### [Problem description]
Give back each line below verbatim.

+ + +

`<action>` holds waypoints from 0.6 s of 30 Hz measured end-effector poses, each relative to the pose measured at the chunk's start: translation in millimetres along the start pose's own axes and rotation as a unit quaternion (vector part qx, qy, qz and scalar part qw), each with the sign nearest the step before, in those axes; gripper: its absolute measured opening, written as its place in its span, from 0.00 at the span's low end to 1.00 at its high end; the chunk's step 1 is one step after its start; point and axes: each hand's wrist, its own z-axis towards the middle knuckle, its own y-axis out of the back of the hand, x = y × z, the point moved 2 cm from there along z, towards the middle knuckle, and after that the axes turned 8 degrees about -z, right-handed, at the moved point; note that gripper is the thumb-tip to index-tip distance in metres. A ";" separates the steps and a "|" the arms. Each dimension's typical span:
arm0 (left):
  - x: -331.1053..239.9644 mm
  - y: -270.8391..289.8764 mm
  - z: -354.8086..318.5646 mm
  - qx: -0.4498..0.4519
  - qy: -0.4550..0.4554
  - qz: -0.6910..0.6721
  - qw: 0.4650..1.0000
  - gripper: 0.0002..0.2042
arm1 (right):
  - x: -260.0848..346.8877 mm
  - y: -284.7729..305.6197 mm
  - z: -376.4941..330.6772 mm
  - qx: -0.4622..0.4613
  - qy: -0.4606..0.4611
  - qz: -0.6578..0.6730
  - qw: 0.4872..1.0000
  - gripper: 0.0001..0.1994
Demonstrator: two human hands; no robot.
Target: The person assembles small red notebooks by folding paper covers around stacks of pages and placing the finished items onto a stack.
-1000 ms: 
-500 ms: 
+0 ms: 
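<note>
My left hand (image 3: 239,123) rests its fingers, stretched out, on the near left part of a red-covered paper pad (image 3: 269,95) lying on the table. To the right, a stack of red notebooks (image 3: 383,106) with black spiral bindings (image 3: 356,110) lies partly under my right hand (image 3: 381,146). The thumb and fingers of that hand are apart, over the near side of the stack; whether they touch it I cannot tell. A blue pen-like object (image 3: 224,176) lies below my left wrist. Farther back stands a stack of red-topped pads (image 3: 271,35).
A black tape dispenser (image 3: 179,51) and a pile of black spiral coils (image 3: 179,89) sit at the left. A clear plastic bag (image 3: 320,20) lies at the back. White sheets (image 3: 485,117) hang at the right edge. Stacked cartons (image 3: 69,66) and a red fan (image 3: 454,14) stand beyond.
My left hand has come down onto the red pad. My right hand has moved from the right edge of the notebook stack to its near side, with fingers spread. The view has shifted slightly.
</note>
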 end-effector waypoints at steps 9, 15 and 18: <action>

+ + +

### [Answer box]
`<action>` holds waypoints from 0.6 s of 30 Hz measured end-effector poses, each relative to the pose measured at the chunk's start: translation in millimetres along the start pose's own axes and rotation as a unit quaternion (vector part qx, qy, qz and scalar part qw), each with the sign nearest the step before, in those axes; gripper: its absolute measured opening, written as its place in its span, from 0.00 at the span's low end to 1.00 at its high end; the chunk's step 1 is one step after its start; point and axes: each hand's wrist, its own z-axis towards the middle knuckle, its own y-axis out of the back of the hand, x = y × z, the point moved 2 cm from there along z, towards the middle knuckle, and after that the axes turned 8 degrees about -z, right-handed, at the moved point; note that gripper is the thumb-tip to index-tip distance in metres. A ";" separates the steps and a "|" the arms. Each dimension's typical span:
arm0 (left):
  - x: -331.1053..239.9644 mm
  - y: -270.8391..289.8764 mm
  - z: -354.8086..318.5646 mm
  - qx: -0.4498..0.4519
  - qy: -0.4550..0.4554
  - qz: -0.6910..0.6721
  - qw: 0.4650..1.0000
  - gripper: 0.0002..0.2042
arm1 (right):
  - x: -260.0848..346.8877 mm
  - y: -284.7729..305.6197 mm
  - z: -376.4941..330.6772 mm
  - qx: -0.4622..0.4613
  - qy: -0.4606..0.4611
  - qz: -0.6578..0.6730
  - qw: 0.4872..1.0000
  - gripper: 0.0001..0.1994
Demonstrator: two human hands; no robot.
Target: The person assembles small red notebooks by folding paper covers around stacks of pages and placing the finished items onto a stack.
-1000 ms: 
-500 ms: 
+0 ms: 
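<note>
My left hand (image 3: 239,123) rests its fingers, stretched out, on the near left part of a red-covered paper pad (image 3: 269,95) lying on the table. To the right, a stack of red notebooks (image 3: 383,106) with black spiral bindings (image 3: 356,110) lies partly under my right hand (image 3: 381,146). The thumb and fingers of that hand are apart, over the near side of the stack; whether they touch it I cannot tell. A blue pen-like object (image 3: 224,176) lies below my left wrist. Farther back stands a stack of red-topped pads (image 3: 271,35).
A black tape dispenser (image 3: 179,51) and a pile of black spiral coils (image 3: 179,89) sit at the left. A clear plastic bag (image 3: 320,20) lies at the back. White sheets (image 3: 485,117) hang at the right edge. Stacked cartons (image 3: 69,66) and a red fan (image 3: 454,14) stand beyond.
My left hand has come down onto the red pad. My right hand has moved from the right edge of the notebook stack to its near side, with fingers spread. The view has shifted slightly.
</note>
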 end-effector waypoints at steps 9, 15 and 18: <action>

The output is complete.